| Your objective |
Restate the listing below line for line and word for word, without the pictures.

□ □ □ □ □

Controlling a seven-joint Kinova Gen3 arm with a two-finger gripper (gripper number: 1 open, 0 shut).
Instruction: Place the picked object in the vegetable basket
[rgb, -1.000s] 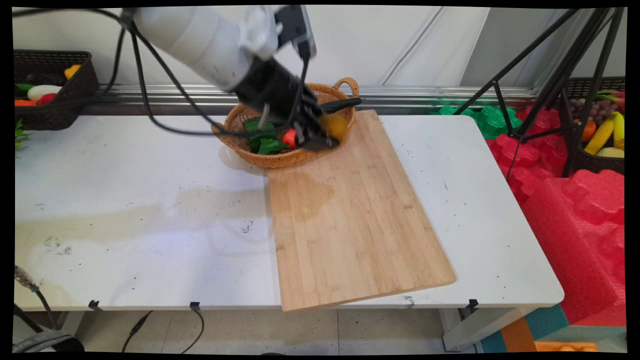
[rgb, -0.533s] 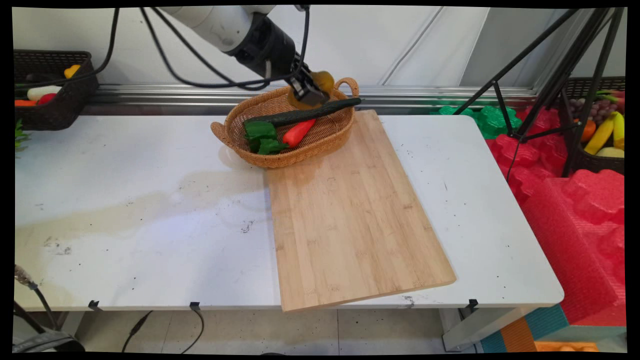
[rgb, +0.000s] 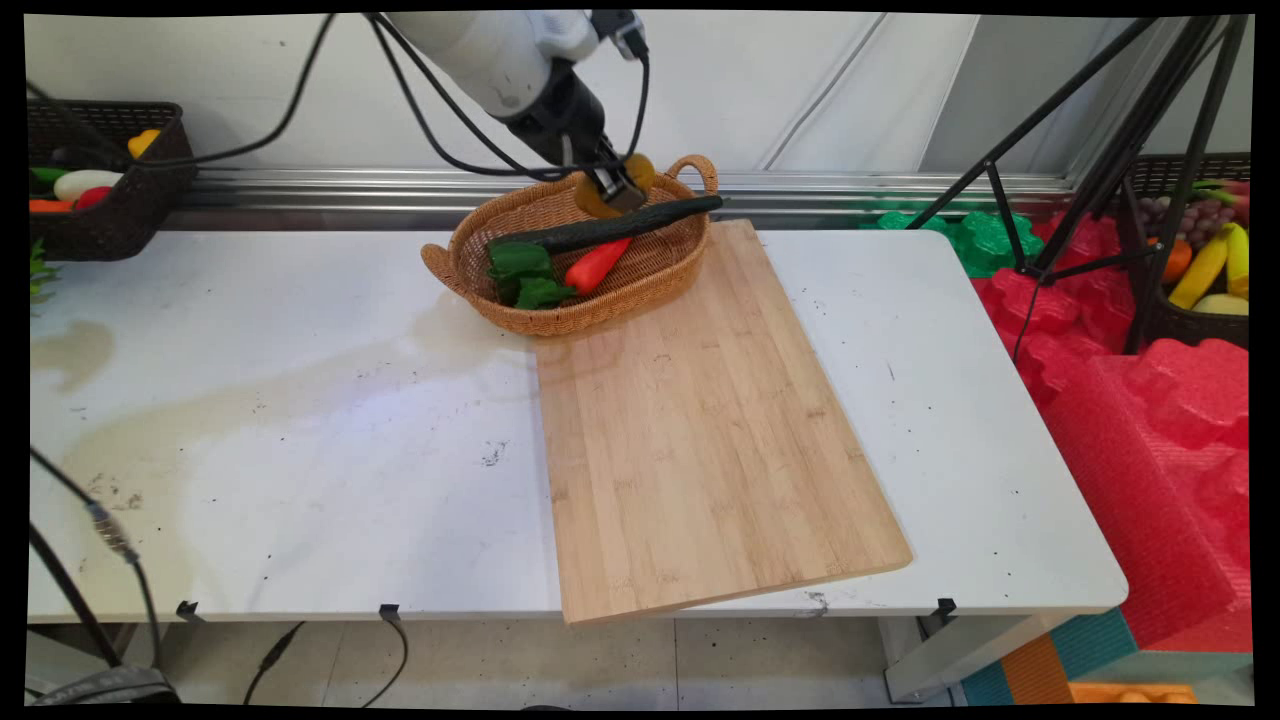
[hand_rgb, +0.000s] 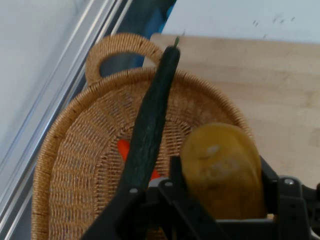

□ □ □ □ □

| Exercise response |
Controlling a seven-joint Kinova Gen3 arm with a two-finger gripper (gripper number: 1 open, 0 shut).
Instruction: Place the picked object in the vegetable basket
[rgb, -1.000s] 
[rgb, -0.533s] 
[rgb, +0.000s] 
[hand_rgb, +0.000s] 

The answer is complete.